多田は便利屋を営む経営者。その正確な在庫管理と完璧な経理計算のお陰でなんとか毎年黒字で経営を続けている。そんな多田便利軒へ行天がひょんなことから転がり込むことに。いらい、多田便利軒の周りでは薬や娼婦、殺人者の友達など怪しい人が集まるように…。物語としては4つくらいに分けてあって、それぞれ話が独立しているのだけど、登場人物が共通しているので、4つがつながった長編と思ってもいいと思います。

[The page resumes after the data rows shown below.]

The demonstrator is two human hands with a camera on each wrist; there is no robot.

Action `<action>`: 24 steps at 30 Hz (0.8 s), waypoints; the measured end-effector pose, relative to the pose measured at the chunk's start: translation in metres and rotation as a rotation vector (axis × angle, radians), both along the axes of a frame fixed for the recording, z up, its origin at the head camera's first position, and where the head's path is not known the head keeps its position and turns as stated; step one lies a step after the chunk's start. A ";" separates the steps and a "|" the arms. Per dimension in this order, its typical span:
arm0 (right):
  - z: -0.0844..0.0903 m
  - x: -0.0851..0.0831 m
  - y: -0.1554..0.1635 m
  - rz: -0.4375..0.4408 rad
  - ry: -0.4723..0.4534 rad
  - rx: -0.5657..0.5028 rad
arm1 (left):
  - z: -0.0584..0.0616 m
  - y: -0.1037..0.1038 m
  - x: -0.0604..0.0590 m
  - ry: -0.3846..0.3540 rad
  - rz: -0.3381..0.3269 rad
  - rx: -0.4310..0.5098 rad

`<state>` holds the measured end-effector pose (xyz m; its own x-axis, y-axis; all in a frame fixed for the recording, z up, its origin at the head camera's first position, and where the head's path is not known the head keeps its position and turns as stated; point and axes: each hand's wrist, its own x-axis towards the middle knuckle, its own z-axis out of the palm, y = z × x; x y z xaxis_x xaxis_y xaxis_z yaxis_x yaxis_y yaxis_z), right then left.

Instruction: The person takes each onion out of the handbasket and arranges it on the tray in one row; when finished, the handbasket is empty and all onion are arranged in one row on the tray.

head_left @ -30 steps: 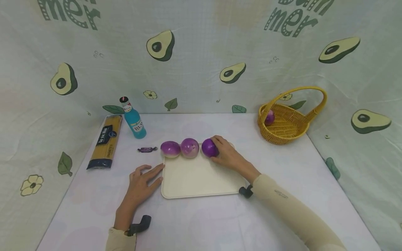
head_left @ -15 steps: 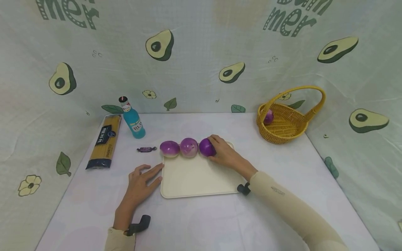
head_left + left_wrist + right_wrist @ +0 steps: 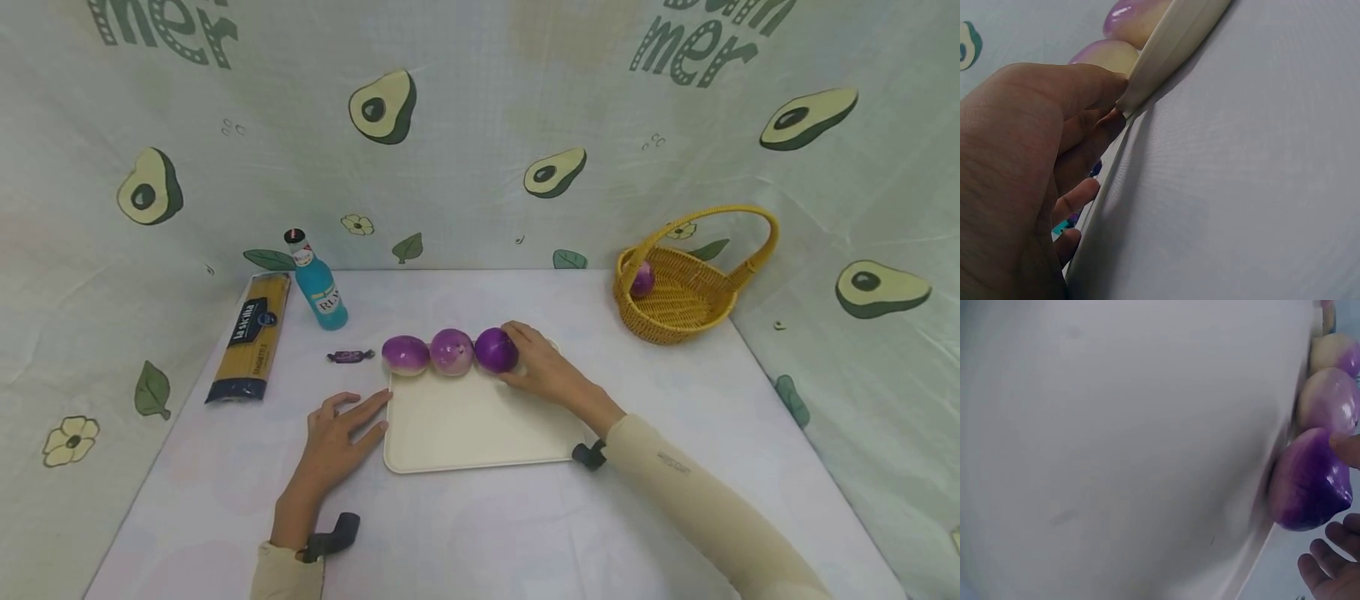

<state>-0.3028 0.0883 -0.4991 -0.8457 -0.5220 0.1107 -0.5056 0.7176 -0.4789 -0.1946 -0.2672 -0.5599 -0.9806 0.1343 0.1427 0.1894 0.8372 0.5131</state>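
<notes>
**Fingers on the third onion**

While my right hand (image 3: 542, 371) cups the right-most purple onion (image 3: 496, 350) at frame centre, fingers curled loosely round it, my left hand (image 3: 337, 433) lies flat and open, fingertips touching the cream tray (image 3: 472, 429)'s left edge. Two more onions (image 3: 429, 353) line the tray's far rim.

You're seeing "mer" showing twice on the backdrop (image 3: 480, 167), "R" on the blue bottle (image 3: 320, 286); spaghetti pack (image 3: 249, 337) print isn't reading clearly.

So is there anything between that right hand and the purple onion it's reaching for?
Nothing visible. The right hand already touches the rightmost purple onion on the tray's far edge, with its fingers against the onion's right side.
</notes>
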 end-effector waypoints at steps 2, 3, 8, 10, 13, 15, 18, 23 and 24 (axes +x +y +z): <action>0.002 0.001 0.006 -0.008 0.001 -0.005 | 0.001 0.001 -0.001 0.018 -0.002 0.004; 0.003 0.001 0.010 -0.012 0.001 -0.010 | 0.001 0.001 -0.001 0.026 -0.003 0.006; 0.006 0.001 0.028 -0.037 0.016 -0.036 | -0.001 0.000 -0.001 0.035 -0.007 0.013; 0.007 -0.001 0.035 -0.047 0.028 -0.038 | -0.003 -0.001 0.000 0.030 -0.009 0.009; 0.007 -0.004 0.047 -0.071 0.036 -0.028 | -0.005 -0.002 0.000 0.015 -0.007 0.004; 0.008 -0.006 0.055 -0.088 0.035 -0.021 | -0.005 -0.001 -0.001 0.008 -0.009 0.002; 0.009 -0.010 0.066 -0.109 0.036 -0.012 | -0.003 -0.001 -0.001 0.004 -0.010 0.001; 0.011 -0.013 0.086 -0.141 0.056 -0.004 | -0.001 0.000 0.001 -0.005 -0.009 0.003; 0.012 -0.014 0.090 -0.147 0.061 -0.007 | -0.001 0.000 0.001 -0.005 -0.010 0.003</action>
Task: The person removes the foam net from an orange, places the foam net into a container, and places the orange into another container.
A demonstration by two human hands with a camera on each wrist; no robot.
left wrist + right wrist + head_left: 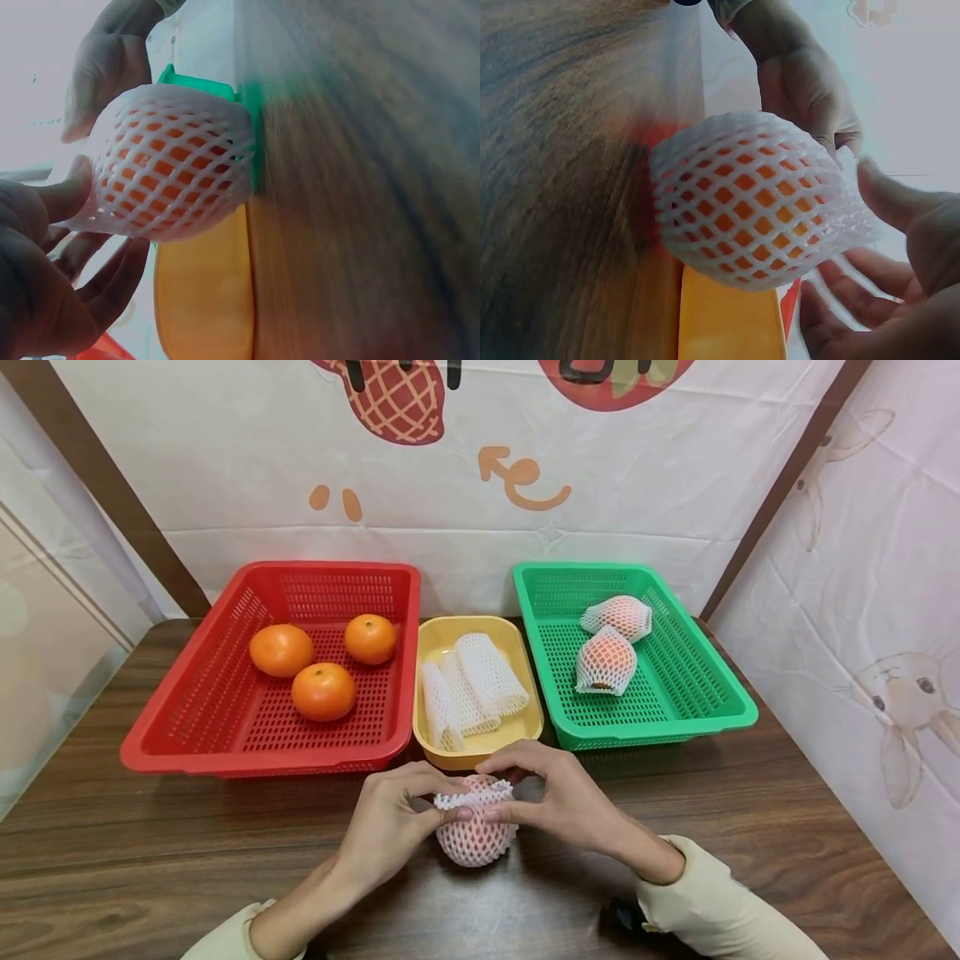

行天は時々驚くほど凶暴になるのですが、どこか憎めない魅力を振りまきます。そして言ってる事が、案外的を得てるというか、現実をズバッと言い放つんですね。だから頭は良いんだなぁって思います。一方の多田は、どこか物事を難しく考え過ぎるところがあるのです。昔あった出来事。それがずっと多田を苦しめている。忘れようとしても忘れられないこと、それは何なのか。

1番のテーマは一度壊れたものが再び元に戻るか?という事です。これには2つ意味があって、ひとつは肉体的。実は行天は学生の時、事故で小指が切断された事がありました。幸いすぐ処理したために小指はくっついたのですが、多田は行天の指は決して離れる前の状態には戻らないと思ってます。一方指が離れた行天本人は、確かに動きづらいし、一度離れた部分は冷たいけれど、もんであげると元のように体温を取り戻すと言います。

これが、つまるところ作者の方が一番伝えたいことなんだろうなって思います。一度離れたものでも、失ったものでも、もう一度努力すれば手に入るもの―あとはその事に多田が気がつくかどうか。さあ、行天と一緒に多田を見守りましょう。